Gabríel Gunnarsson

Personal information
- Full name: Gabríel Snær Gunnarsson
- Date of birth: 23 July 2008 (age 17)
- Place of birth: Oslo, Norway
- Position: Right winger

Team information
- Current team: IF Elfsborg

Youth career
- 2011–2013: IFK Norrköping
- 2013–2014: Konyaspor
- 2014–2015: BK Häcken
- 2015–2022: ÍBV
- 2022–2024: ÍA

Senior career*
- Years: Team / Apps / (Gls)
- 2024–2026: ÍA / 21 / (0)
- 2026–: IF Elfsborg / 0 / (0)

International career^{‡}
- 2024–2025: Iceland U17 / 10 / (0)
- 2025–: Iceland U19 / 2 / (0)

= Gabríel Gunnarsson =

Icelandic footballer

Gabríel Snær Gunnarsson (born 23 July 2008) is an Icelandic professional footballer who plays as a right winger for Allsvenskan club IF Elfsborg.

== Club career ==
On 16 May 2024, Gabríel made his professional debut with ÍA.

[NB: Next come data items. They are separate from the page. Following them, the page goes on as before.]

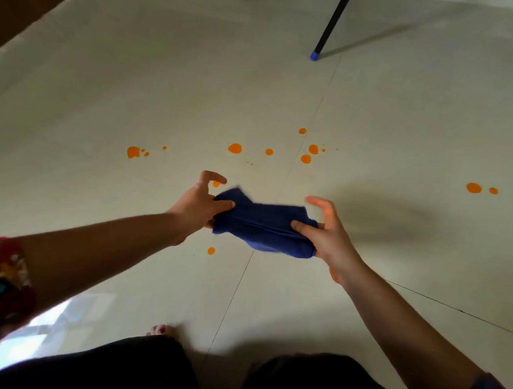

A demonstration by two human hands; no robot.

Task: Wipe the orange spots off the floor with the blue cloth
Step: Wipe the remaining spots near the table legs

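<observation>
One blue cloth (263,228), folded, hangs above the floor (397,117) between two hands. The left hand (195,206) pinches its left end with the thumb on top and the index finger lifted free. The right hand (328,236) clamps the right end under the thumb, other fingers apart. I count ten larger orange spots (234,148), mostly beyond the cloth, plus several tiny dots. One black leg (328,28) stands far right.

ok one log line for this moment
left grip: holds folded blue cloth | right grip: holds cloth | orange spots: unwiped on pale tiled floor
</observation>
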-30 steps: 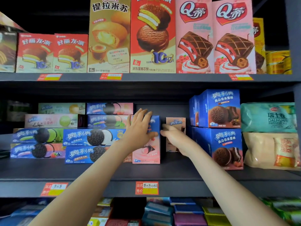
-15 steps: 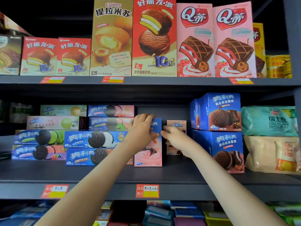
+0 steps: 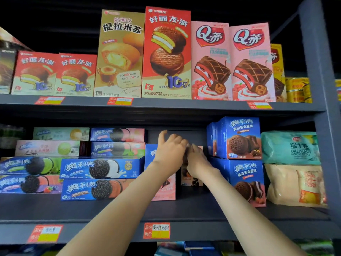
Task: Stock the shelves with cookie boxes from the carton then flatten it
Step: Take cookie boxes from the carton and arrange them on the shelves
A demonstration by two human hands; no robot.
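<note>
Both hands have closed in on each other: the left hand (image 3: 170,154) has slid right along the top of the upright pink-and-blue cookie box (image 3: 163,190), and the right hand (image 3: 198,163) has risen to meet it, fingertips touching. The left thumb sticks up and its fingers are bent over the box's top right corner. Blur hides whether either hand actually grips, so I cannot tell.

This looks like a final squaring-up of a box already standing on the shelf (image 3: 203,213). The carton is out of view, so flattening seems some way off.

Left of the left hand lie flat stacked boxes (image 3: 99,169) reading 奥利奥, with OREO on the biscuit. A small brown box (image 3: 191,179) stands behind the right hand. To its right are blue boxes (image 3: 239,139), also 奥利奥, then a green bag (image 3: 291,148) marked DALIYUAN and 瑞士卷. Above the hands are 提拉米苏 (image 3: 120,54), 好丽友·派 (image 3: 167,52) and Q蒂 (image 3: 210,61).
</note>
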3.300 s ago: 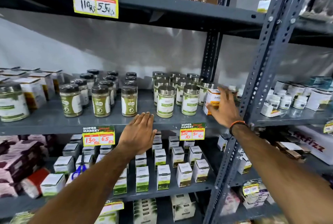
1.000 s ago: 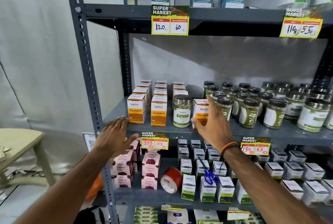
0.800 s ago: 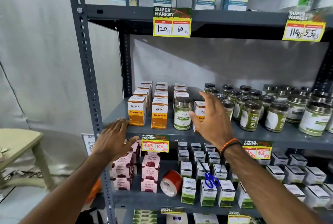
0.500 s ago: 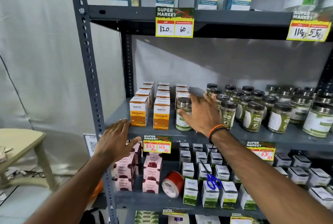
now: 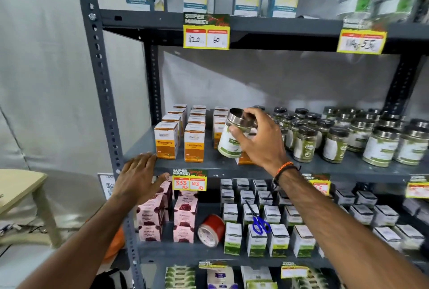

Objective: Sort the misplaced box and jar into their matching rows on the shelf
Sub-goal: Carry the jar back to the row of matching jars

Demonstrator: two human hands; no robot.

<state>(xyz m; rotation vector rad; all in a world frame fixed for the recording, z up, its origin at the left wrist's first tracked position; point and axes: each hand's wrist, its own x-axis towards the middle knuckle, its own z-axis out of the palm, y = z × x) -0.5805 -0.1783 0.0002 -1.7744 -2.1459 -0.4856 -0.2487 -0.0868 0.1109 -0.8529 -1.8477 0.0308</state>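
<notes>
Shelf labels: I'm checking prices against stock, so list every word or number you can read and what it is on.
"Turmeric": orange boxes.
"SUPER MARKET", "333", "165": middle tag.
"SUPER MARKET", "120", "60": top tag.
"55": top right tag; its first number is blurred.
"Gulkand": pink boxes, barely readable.
Held jar in the right hand: label blurred.
Green jars, white boxes, lower tags: too small or blurred.
</notes>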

On 16 April 2026, it was announced that Gabríel had signed for IF Elfsborg on a three-year-contract starting in July 2026.

== International career ==
Gabríel is a youth international for Iceland.

== Personal life ==
Gabríel's father is former Iceland international and striker Gunnar Heiðar Þorvaldsson.